Work item
The listing below is to be duplicated exactly, with every picture omitted.

Given material

********

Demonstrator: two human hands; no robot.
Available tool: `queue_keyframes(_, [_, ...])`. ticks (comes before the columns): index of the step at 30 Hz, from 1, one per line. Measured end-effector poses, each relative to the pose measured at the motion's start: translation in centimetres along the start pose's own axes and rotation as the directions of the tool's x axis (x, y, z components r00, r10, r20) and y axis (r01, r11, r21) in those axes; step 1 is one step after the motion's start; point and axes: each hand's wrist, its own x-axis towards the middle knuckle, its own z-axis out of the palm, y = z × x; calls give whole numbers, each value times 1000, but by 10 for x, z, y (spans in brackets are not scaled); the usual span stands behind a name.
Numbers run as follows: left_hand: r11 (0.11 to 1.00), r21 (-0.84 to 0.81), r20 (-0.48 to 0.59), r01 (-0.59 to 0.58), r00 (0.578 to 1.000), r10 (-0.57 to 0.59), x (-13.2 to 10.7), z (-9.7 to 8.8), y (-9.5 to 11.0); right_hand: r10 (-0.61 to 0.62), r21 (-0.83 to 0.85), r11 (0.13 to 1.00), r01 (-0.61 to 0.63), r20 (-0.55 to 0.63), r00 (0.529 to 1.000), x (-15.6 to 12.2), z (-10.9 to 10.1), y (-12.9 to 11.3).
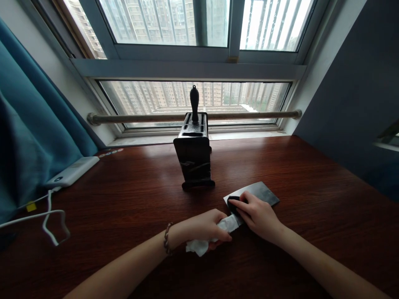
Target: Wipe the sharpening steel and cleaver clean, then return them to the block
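A cleaver with a wide grey blade lies low over the table, its blade pointing away to the right. My left hand is closed around its handle, which is covered by white tissue paper; a loose end of the paper hangs below the wrist side. My right hand is over the blade near the handle, its fingers closed on a small black object that rests against the blade. Its exact kind cannot be made out.
A black knife block stands beyond my hands, with one black-handled tool upright in it. At the left are a white power strip, a white cable and a blue curtain. A rail crosses before the window.
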Motion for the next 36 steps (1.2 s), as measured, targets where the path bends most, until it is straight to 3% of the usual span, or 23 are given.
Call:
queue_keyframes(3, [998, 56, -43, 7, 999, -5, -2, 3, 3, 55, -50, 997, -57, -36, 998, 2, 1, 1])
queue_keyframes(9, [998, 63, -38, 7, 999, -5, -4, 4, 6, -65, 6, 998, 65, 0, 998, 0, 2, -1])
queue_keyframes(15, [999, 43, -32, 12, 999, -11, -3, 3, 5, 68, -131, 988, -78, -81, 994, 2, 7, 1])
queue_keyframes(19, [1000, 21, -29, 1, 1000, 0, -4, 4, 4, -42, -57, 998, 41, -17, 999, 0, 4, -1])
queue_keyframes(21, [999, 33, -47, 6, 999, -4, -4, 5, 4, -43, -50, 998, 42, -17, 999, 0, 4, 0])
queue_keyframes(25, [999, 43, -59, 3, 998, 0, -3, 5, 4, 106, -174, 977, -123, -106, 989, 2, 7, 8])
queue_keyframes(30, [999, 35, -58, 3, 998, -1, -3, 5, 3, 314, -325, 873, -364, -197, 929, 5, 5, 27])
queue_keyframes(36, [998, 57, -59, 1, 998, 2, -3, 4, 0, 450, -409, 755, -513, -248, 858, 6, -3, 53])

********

Task result
Demonstrator: two human hands; no robot.
Available tool: `queue_keyframes(_, [_, ...])`. ticks (comes before the columns): index of the step at 30 Hz, from 1, one per line. Measured end-effector poses, each relative to the pose measured at the motion's start: translation in centimetres along the start pose's own axes and rotation as the directions of the tool's x axis (x, y, z components r00, r10, r20) and y axis (r01, r11, r21) in those axes; step 1 is one step after the motion's start; point and axes: each hand's wrist, its own x-axis towards the middle knuckle, its own z-axis out of the palm, y = z × x; calls give whole numbers, each value times 1000, but by 10 for x, z, y (spans in brackets are not scaled); the usual span stands behind a name.
Numbers run as follows: left_hand: r11 (0.11 to 1.00), r21 (-0.84 to 0.81), r20 (-0.48 to 0.59), r01 (-0.59 to 0.58), r00 (0.578 to 1.000), r10 (-0.57 to 0.59), x (-13.2 to 10.7), z (-9.7 to 8.8), y (-9.5 to 11.0); right_hand: r10 (-0.61 to 0.62), r21 (-0.83 to 0.85), r11 (0.13 to 1.00), r01 (-0.61 to 0.63), r20 (-0.55 to 0.63), r00 (0.529 to 1.000), x (-15.6 to 12.2), z (-10.9 to 10.1), y (-12.9 to 11.3).
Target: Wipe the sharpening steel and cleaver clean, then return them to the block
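A cleaver with a wide grey blade lies low over the table, its blade pointing away to the right. My left hand is closed around its handle, which is covered by white tissue paper; a loose end of the paper hangs below the wrist side. My right hand is over the blade near the handle, its fingers closed on a small black object that rests against the blade. Its exact kind cannot be made out.
A black knife block stands beyond my hands, with one black-handled tool upright in it. At the left are a white power strip, a white cable and a blue curtain. A rail crosses before the window.
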Motion for the next 36 steps (1.2 s), as measured, targets where the path bends most, until it is straight to 3% of the usual span, or 23 are given.
Call:
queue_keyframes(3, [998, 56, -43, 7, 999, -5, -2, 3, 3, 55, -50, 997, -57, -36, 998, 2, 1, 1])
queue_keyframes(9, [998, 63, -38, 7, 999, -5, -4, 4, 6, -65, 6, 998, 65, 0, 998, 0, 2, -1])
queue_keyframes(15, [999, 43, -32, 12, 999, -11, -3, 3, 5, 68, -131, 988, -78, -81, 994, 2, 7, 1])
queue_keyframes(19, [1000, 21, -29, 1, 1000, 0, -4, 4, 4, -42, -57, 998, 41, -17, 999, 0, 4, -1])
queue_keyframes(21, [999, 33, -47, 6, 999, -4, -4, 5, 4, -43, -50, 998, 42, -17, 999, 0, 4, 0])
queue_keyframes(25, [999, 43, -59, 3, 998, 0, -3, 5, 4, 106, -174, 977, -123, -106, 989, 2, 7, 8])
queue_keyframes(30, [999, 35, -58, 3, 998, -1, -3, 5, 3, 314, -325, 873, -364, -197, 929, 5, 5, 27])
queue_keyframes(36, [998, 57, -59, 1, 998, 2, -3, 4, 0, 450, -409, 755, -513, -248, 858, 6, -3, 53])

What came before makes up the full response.